Regex - Splitting Strings at full-stops unless it's part of an honorific [closed]

Closed. This question needs to be more focused. It is not currently accepting answers.
Want to improve this question? Update the question so it focuses on one problem only by editing this post.
Closed 6 years ago.
Improve this question
I have a list containing all possible titles:
['Mr.', 'Mrs.', 'Ms.', 'Dr.', 'Prof.', 'Rev.', 'Capt.', 'Lt.-Col.', 'Col.', 'Lt.-Cmdr.', 'The Hon.', 'Cmdr.', 'Flt. Lt.', 'Brgdr.', 'Wng. Cmdr.', 'Group Capt.' ,'Rt.', 'Maj.-Gen.', 'Rear Admrl.', 'Esq.', 'Mx', 'Adv', 'Jr.']
I need a Python 2.7 code that can replace all full-stops \. with newline \n unless it's one of the above titles.
Splitting it into a list of strings would be fine as well.
Sample Input:
Modi is waiting in line to Thank Dr. Manmohan Singh for preparing a road map for introduction of GST in India. The bill is set to pass.
Sample Output:
Modi is waiting in line to Thank Dr.
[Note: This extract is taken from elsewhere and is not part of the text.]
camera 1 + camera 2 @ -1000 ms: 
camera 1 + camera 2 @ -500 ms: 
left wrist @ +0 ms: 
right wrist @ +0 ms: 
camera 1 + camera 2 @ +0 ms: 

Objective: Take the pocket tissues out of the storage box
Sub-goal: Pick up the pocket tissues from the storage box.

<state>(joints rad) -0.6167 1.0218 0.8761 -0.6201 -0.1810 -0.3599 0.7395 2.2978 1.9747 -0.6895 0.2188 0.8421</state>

Manmohan Singh for preparing a road map for introduction of GST in India.
The bill is set to pass.
This should do the trick, here we use a list comprehension with a conditional statement to concatenate the words with a \n if they contain a full-stop, and are not in the list of key words. Otherwise just concatenate a space.
Finally the words in the sentence are joined using join(), and we use rstrip() to eliminate any newline remaining at the end of the string.
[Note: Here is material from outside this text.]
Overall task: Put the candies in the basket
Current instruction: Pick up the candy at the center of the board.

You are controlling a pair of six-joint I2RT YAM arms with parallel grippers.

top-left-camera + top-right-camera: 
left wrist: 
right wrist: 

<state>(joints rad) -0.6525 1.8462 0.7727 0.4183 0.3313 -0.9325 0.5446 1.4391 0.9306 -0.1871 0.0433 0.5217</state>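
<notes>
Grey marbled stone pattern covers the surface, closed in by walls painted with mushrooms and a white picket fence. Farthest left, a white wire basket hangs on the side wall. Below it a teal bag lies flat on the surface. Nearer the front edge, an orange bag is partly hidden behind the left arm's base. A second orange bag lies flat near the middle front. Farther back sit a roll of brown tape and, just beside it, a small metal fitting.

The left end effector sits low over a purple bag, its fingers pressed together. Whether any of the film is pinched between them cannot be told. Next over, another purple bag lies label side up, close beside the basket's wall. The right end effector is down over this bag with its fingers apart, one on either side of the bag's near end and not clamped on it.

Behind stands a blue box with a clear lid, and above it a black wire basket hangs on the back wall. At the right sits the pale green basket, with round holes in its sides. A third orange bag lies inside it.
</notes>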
l = set(['Mr.', 'Mrs.', 'Ms.', 'Dr.', 'Prof.', 'Rev.', 'Capt.', 'Lt.-Col.',
'Col.', 'Lt.-Cmdr.', 'The Hon.', 'Cmdr.', 'Flt. Lt.', 'Brgdr.', 'Wng. Cmdr.',
'Group Capt.' ,'Rt.', 'Maj.-Gen.', 'Rear Admrl.', 'Esq.', 'Mx', 'Adv', 'Jr.'] )
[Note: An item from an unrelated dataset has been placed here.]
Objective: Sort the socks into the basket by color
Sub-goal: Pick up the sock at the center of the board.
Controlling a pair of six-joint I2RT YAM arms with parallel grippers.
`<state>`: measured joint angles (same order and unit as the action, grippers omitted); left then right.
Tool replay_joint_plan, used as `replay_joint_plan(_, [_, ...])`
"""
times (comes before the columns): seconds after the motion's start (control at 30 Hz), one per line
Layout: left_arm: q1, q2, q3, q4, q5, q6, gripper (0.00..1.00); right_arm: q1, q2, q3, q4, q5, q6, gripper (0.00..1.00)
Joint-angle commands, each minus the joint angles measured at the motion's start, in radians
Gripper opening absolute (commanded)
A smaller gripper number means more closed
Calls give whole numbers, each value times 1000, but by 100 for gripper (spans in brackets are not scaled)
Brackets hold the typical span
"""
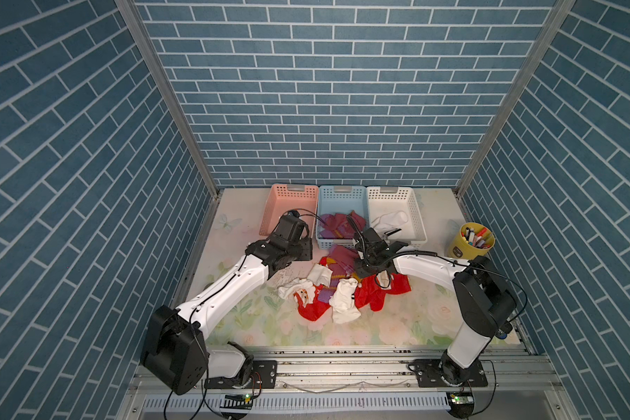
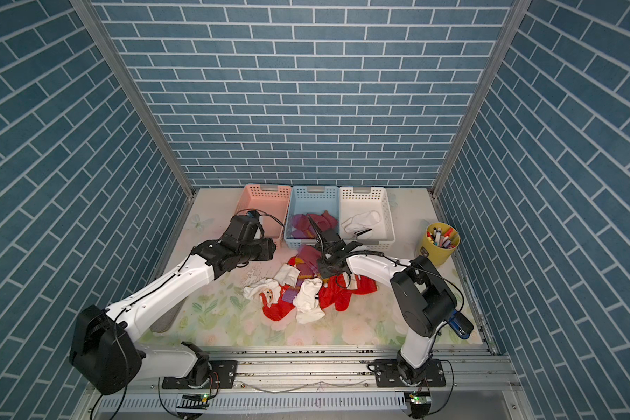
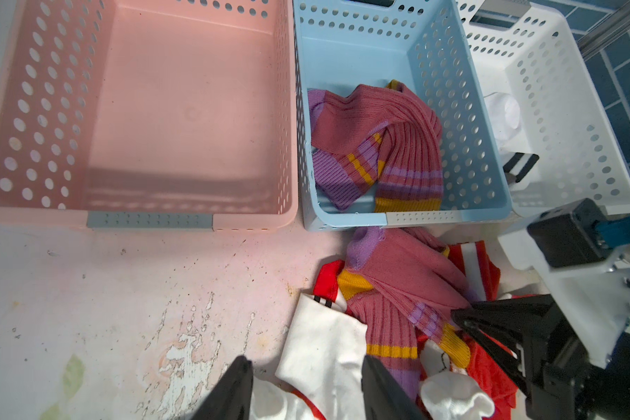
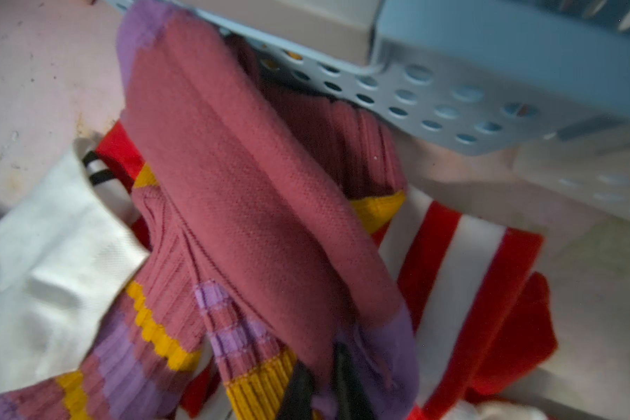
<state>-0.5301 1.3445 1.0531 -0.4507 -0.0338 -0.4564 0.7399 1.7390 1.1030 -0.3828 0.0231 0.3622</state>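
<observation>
The right gripper (image 4: 322,381) pinches the purple end of a maroon sock (image 4: 251,203) at the pile's (image 1: 339,291) 12 o'clock edge, beside the blue basket (image 3: 342,222). The left gripper (image 3: 306,363) hangs open, empty. The pinch is small, so the sock may slip, or drag a red sock (image 4: 451,283) along.

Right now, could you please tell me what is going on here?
The right gripper is shut on a maroon sock in the pile, in front of the blue basket, which holds more maroon socks. The left gripper hangs open nearby. The pink basket is empty; the white basket holds one white sock.
</observation>
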Motion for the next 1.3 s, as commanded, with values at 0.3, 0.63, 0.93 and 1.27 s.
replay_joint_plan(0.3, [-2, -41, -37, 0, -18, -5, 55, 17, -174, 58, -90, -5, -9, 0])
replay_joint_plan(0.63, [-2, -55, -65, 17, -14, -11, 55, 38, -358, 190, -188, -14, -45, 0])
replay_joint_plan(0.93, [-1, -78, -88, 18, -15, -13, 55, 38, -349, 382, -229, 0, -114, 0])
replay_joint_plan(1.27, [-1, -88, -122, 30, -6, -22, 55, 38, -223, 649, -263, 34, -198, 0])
s = 'Modi is waiting in line to Thank Dr. Manmohan Singh for preparing a road
map for introduction of GST in India. The bill is set to pass.'
def split_at_period(input_str, keywords):
final = []
split_l = input_str.split(' ')
for word in split_l:
if '.' in word and word not in keywords:
final.append(word + '\n')
continue
final.append(word + ' ')
return ''.join(final).rstrip()
print split_at_period(s, l)
or a one liner :D
print ''.join([w + '\n' if '.' in w and w not in l else w + ' ' for w in s.split(' ')]).rstrip()
Sample output:
Modi is waiting in line to Thank Dr. Manmohan Singh for preparing a road map for introduction of GST in India.
The bill is set to pass.
How it works?
Firstly we split up our string with a space ' ' delimiter using the split() string function, thus returning the following list:
>>> ['Modi', 'is', 'waiting', 'in', 'line', 'to', 'Thank', 'Dr.',
'Manmohan', 'Singh', 'for', 'preparing', 'a', 'road', 'map', 'for',
'introduction', 'of', 'GST', 'in', 'India.', 'The', 'bill', 'is',
'set', 'to', 'pass.']
We then start to build up a new list by iterating through the split-up list. If we see a word that contains a period, but is not a keyword, (Ex: India. and pass. in this case) then we have to concatenate a newline \n to the word to begin the new sentence. We can then append() to our final list, and continue out of the current iteration.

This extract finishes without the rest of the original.